Le chiffre de la population pris en compte est bien celui de la population totale, d'après le dernier recensement effectué par l'Institut national de la statistique et des études économiques, l'INSEE. C'est d'ailleurs la population qui est habituellement retenue en matière fiscale ; il n'y a pas de spécificité en la matière.

En tout état de cause, ni la législation, modifiée par la loi du 27 juillet 2010 de modernisation de l'agriculture et de la pêche, ni le décret de 2008 ne font de distinction entre les communes depuis lesquelles les éoliennes maritimes sont visibles et les communes littorales. Les conditions sont cumulatives, le fonds ayant uniquement pour objet de compenser les gênes visuelles ou économiques subies par une collectivité.

M. le président. La parole est à M. Raymond Couderc.

M. Raymond Couderc. Il y a effectivement un problème d'acceptabilité de telles installations par les populations des communes littorales.

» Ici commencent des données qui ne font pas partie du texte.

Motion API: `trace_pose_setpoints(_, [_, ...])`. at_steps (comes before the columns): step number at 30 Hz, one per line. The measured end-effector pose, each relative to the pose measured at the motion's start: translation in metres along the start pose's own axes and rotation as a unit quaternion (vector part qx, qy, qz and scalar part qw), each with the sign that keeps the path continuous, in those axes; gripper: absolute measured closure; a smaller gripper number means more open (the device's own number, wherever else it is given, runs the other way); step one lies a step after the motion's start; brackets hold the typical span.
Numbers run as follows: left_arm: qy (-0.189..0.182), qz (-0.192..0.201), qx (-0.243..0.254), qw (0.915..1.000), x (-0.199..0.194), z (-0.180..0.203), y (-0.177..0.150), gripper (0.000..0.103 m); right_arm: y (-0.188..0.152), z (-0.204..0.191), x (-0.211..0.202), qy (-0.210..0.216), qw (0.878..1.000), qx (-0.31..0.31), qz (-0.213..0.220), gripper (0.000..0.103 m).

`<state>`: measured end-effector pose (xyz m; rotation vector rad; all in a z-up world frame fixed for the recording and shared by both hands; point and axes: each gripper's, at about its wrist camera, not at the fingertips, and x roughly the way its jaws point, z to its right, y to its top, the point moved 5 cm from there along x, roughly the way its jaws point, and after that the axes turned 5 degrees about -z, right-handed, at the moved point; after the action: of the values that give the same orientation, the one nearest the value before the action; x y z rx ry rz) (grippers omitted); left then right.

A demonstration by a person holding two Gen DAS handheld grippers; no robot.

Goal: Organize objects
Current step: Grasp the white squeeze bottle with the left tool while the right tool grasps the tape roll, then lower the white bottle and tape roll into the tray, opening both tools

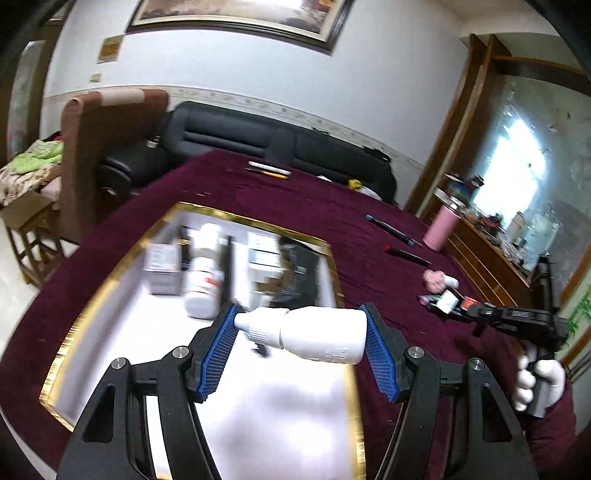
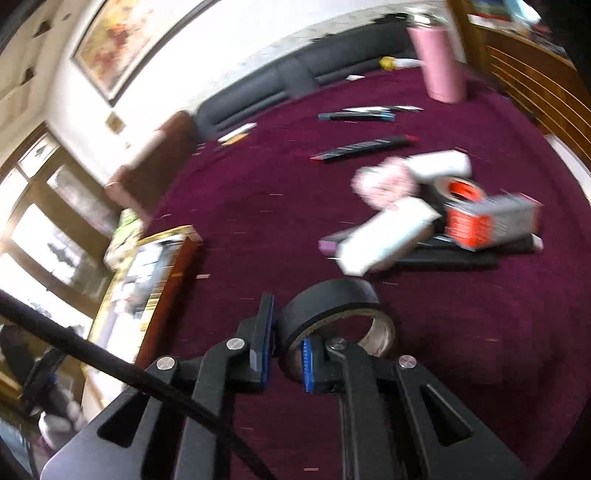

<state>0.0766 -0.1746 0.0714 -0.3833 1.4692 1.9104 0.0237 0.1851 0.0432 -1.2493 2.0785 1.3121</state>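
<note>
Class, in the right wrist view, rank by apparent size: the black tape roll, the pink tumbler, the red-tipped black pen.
1. Black tape roll, pinched in the right gripper; nearness to the camera inflates it.
2. Pink cylindrical tumbler, far back.
3. Red-tipped black pen, long but thinnest.

Background only: dark sofa [image 1: 236, 129] behind the maroon-covered table [image 1: 295, 199], brown armchair [image 1: 99, 147] at left, framed painting [image 1: 240, 18] on the white wall, wooden sideboard [image 1: 487, 258] at right with a cluttered top, cardboard box [image 1: 22, 210] at far left.
</note>
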Motion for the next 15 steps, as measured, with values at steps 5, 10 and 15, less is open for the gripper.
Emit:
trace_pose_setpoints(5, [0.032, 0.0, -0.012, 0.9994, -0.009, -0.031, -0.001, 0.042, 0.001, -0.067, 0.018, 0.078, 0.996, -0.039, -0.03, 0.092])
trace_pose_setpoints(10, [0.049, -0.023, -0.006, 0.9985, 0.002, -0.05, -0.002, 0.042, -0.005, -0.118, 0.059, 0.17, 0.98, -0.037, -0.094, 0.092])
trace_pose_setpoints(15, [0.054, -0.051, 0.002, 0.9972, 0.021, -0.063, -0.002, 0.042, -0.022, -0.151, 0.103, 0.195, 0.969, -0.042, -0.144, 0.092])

Si la majorité des habitants de villes comme Agde ou Narbonne, que j'ai mentionnées tout à l'heure, sont en centre-ville – seule une infime partie de la population réside sur la côte –, certaines communes sont, en revanche, entièrement littorales. Et il risque d'y avoir des difficultés si ces dernières estiment que la répartition retenue les pénalise au profit de communes plus peuplées mais dont les habitants ne vivent pas directement en bord de mer.